Мелвина с мужем очень переживают из-за смерти сына. Дочь целыми днями лежит в постели, а ее благоверный, который неделями где-то пропадает, вернувшись, начинает обвинять жену в никчемности и неспособности родить здорового ребенка.
– Мартышка и то справилась бы с этим! Вы с матерью хуже животных! – кричит он всякий раз, когда заявляется домой. В конце концов, он просто перестает появляться, а дочь подает на развод.
Я была одурманена эфиром, поэтому плохо помню, что происходило. Но я видела, понимаете, видела, как она вертела шпильку пальцами, а потом эта шпилька исчезла, когда мать взяла малыша на руки.
Из воспоминаний Мелвины
Дочь вскоре устраивается машинисткой, а воспитание ее сына ложится на мои плечи. Роберт души не чает во внуке, но такое могут себе позволить только мужчины, лишь они способны поиграть с ребенком пару минут, а потом забыть о нем на неделю.
Уже через пару месяцев после развода Мелвина находит нового жениха. Этот парень не нравится мне с первых же минут. Вернувшись с войны, он живет на пособие. Его показная вежливость – замаскированное хамство, о чем я догадываюсь лишь после того, как он уходит. Впрочем, больше всего меня пугает то, что Мелвина повадилась уезжать к нему на несколько дней, бросая сына на меня. Я много раз просила ее не делать этого, но она ничего не хочет слушать, а потом и вовсе заявляет, что намерена оставить мальчика у нас.
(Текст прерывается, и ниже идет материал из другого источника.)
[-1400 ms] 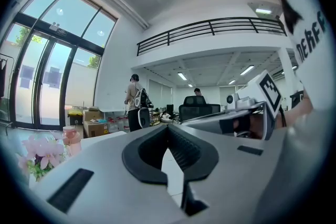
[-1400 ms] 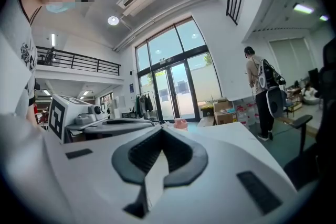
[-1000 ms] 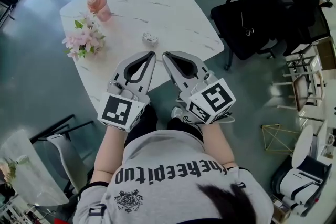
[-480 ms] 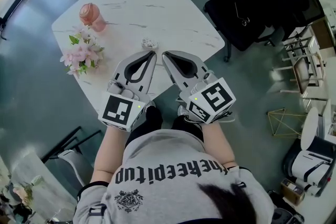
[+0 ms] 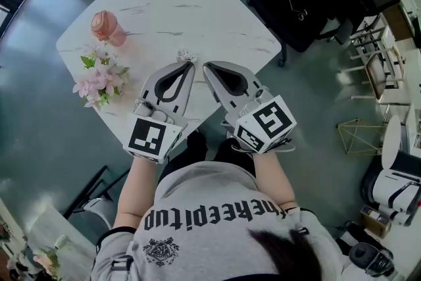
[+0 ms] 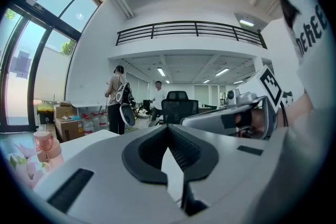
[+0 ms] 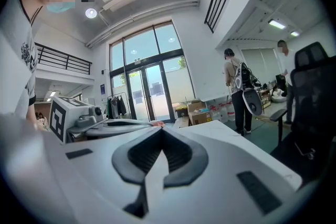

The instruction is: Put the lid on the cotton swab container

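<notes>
Fingers (image 5: 172, 85) pressed tip to tip on left gripper (image 5: 191, 66) and right gripper (image 5: 206, 68) alike in head view, pinching nothing, side by side over near edge of white table (image 5: 197, 3). Cotton swab container (image 5: 187, 54) on the tabletop just beyond left tips; lid not told apart from body, too small. Left gripper view: jaws together, empty, container out of sight. Right gripper view: likewise closed on nothing. Probably light, stiff, smooth plastic, apt to skid or tip; best pinched gently across lid's rim, body steadied at its sides.
</notes>
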A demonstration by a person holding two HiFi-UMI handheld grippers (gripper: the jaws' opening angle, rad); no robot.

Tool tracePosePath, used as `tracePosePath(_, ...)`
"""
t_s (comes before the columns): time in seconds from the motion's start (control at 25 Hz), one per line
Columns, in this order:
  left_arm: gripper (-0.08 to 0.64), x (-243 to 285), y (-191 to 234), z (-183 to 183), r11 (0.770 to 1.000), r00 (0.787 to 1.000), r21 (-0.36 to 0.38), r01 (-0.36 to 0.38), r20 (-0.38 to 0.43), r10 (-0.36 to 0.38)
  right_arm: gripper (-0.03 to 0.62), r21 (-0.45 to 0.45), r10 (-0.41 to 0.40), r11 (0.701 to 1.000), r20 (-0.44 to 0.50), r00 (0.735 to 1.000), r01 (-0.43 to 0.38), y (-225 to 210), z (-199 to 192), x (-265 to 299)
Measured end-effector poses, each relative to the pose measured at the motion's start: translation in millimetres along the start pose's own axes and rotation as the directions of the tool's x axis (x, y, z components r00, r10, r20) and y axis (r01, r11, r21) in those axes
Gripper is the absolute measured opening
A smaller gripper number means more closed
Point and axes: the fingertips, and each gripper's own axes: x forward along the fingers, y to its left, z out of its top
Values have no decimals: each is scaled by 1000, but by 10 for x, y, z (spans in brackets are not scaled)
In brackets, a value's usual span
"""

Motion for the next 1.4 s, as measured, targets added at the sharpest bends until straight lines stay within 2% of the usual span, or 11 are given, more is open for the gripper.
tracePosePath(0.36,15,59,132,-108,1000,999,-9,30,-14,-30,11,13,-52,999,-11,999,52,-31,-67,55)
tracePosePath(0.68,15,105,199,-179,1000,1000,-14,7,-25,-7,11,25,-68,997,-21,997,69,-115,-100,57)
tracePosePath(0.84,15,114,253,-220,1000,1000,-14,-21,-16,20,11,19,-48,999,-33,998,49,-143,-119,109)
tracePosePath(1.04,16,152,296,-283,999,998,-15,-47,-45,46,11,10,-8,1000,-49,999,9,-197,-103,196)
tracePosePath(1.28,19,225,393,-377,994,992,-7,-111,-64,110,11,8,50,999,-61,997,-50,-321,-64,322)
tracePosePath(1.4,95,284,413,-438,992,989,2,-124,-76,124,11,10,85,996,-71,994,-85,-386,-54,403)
После очередной отлучки Мелвина возвращается и сразу же направляется в комнату сына. Кажется, ребенок спит, поэтому несколько минут она просто наблюдает за ним, но потом что-то начинает тревожить ее. Малыш не просыпается, как его ни тряси.
По заключению коронера, смерть наступила в результате удушения, а меня несколько раз вызывают в полицию. Причиной тому служит страховка, которую я оформила некоторое время назад. Настырный клерк буквально вынудил меня это сделать, а теперь по ней мне полагается пятьсот долларов. Признаться, во всей этой суматохе я даже забываю о выплате и вспоминаю о ней лишь благодаря полиции.
Дочь больше не желает меня видеть, не понимая, что я оказала ей услугу. У нее появился шанс создать семью с чистого листа, не тащить в новый брак детей и не мучиться от людского осуждения, если бы она оставила мальчика на мое попечение.
Роберт начинает пить каждый день. Соседи и подруги сочувственно кивают, когда я упоминаю об этом в разговорах. Я часто уезжаю к друзьям или родственникам, а когда возвращаюсь, застаю пьяного мужа в гостиной, с неизменной бутылкой виски в руках. Скандалы у нас случаются часто, но в тот раз происходит что-то страшное. Роберт весь день почему-то нервничает, а потом уходит в ближайший бар.
Он вваливается домой глубоко за полночь, видит меня и расплывается в улыбке, а потом лезет обниматься. Я стараюсь увернуться, потому что запах перегара невыносим, но Роберт от этого становится еще агрессивнее, принимается грубо срывать с меня платье и лезет в трусики.